### THE PROBLEM
Scan the records for the word "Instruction". Report each line where it occurs.

Saved data entries:
[Start of Attachment]
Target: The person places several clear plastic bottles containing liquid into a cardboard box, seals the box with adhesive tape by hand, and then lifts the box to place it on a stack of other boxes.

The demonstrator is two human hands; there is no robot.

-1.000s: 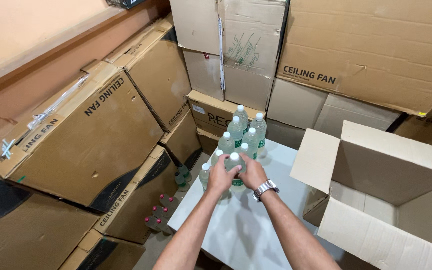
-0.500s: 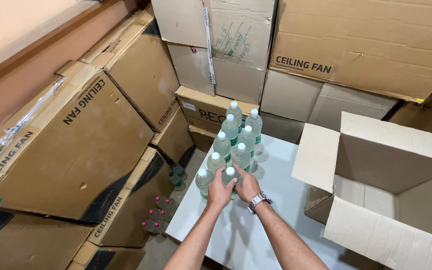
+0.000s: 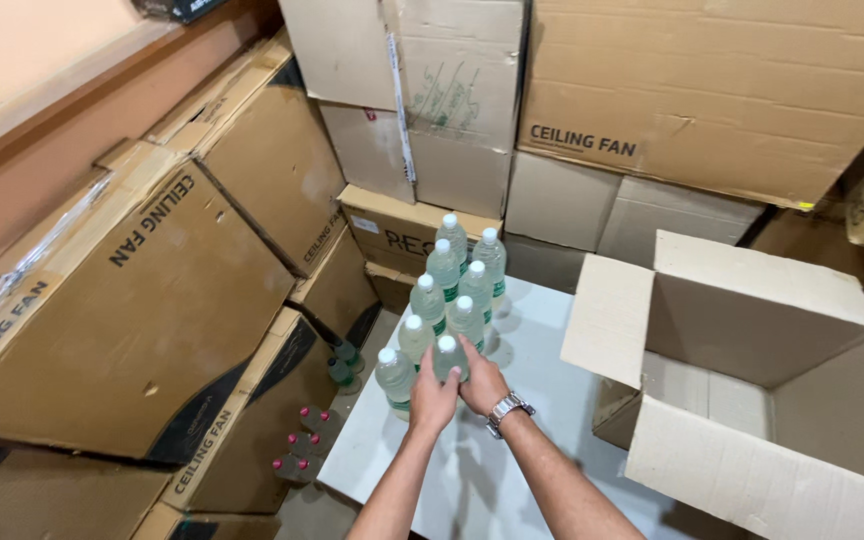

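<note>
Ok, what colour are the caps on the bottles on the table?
White caps on the bottles, clearest in the head view.

Eight clear bottles, one open carton

Open carton: brown cardboard, flaps raised, on the counter's right side.
Counter: white, flat top.
Stacked boxes: brown cardboard, along the back.
Tilted boxes: leaning at left.
Pink-capped bottles: lying on the floor.
</note>
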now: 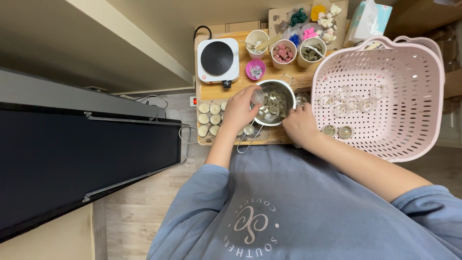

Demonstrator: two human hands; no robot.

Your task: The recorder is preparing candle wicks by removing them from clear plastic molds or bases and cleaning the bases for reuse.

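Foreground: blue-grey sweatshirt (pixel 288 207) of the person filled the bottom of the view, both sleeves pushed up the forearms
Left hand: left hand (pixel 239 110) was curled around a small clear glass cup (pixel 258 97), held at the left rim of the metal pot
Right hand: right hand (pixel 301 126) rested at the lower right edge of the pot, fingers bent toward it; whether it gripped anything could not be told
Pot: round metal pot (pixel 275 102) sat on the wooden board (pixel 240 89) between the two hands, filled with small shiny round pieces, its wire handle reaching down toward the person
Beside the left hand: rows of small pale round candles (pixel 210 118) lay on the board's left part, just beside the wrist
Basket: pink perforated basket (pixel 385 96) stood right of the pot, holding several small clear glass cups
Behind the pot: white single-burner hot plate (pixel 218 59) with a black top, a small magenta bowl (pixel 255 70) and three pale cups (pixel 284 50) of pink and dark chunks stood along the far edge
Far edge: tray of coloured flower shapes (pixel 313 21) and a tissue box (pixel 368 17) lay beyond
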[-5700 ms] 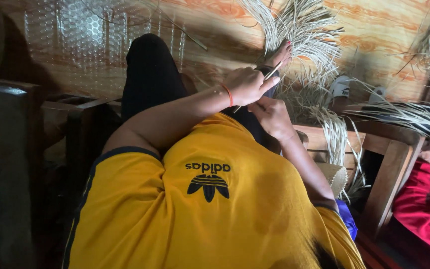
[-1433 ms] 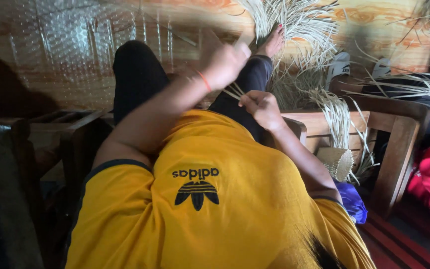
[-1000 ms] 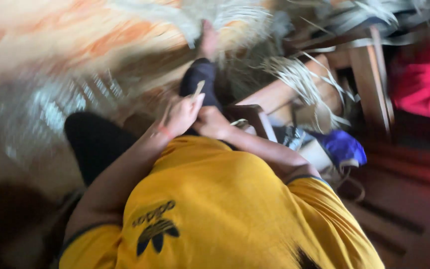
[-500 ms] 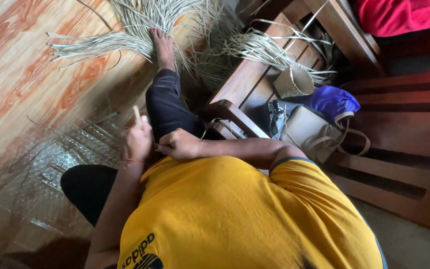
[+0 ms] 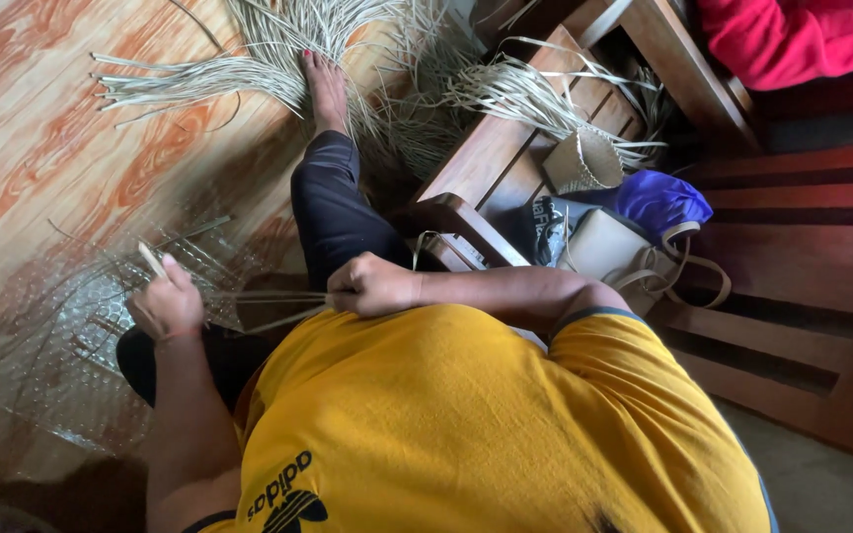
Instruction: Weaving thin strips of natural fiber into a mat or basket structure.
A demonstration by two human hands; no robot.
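Pale straw strips (image 5: 273, 301) run flat between the two hands of the person in the yellow shirt (image 5: 486, 424), who sits on the wooden floor (image 5: 41, 128) with one leg stretched out. The right hand (image 5: 372, 284) is clenched around one end of the strips, just above the knee in the black trousers (image 5: 333, 212). The left hand (image 5: 165, 301) is closed around the other end, and one short strip stands up between its fingers (image 5: 178, 271). Under the left hand, near the left edge of the floor, lies a woven mat (image 5: 71, 336) of thin shiny strips, partly finished. Near the far edge of the floor, a big bundle of loose straw (image 5: 249, 59) is spread around the bare foot (image 5: 326, 84). To the right stands a wooden bench (image 5: 505, 148) with more straw on it, a small woven basket (image 5: 584, 160), a blue bag (image 5: 659, 197) and a beige bag (image 5: 609, 247) close together. Red cloth (image 5: 792, 30) shows at the top right corner.
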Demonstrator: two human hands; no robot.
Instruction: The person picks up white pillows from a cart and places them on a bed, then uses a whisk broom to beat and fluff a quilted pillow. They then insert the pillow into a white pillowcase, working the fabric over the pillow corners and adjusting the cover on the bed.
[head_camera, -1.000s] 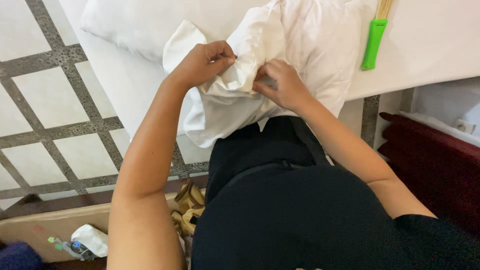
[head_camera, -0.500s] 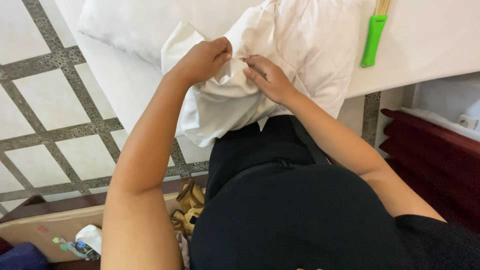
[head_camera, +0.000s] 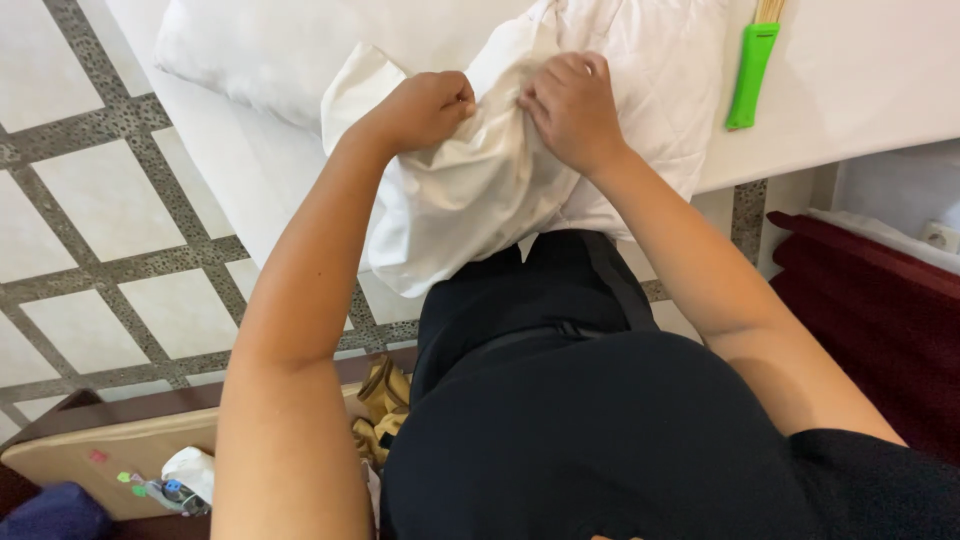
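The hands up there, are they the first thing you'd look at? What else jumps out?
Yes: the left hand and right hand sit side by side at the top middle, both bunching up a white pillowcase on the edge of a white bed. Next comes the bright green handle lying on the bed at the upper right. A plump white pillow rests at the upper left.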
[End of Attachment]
### RESULT OF THIS EXERCISE
Instruction: Weaving thin strips of natural fiber into a mat or basket structure.
Instruction: The person picks up white pillows from a cart and places them on a bed, then uses a whisk broom to beat and fluff a quilted pillow. They then insert the pillow into a white pillowcase, working the fabric over the pillow corners and adjusting the cover on the bed.

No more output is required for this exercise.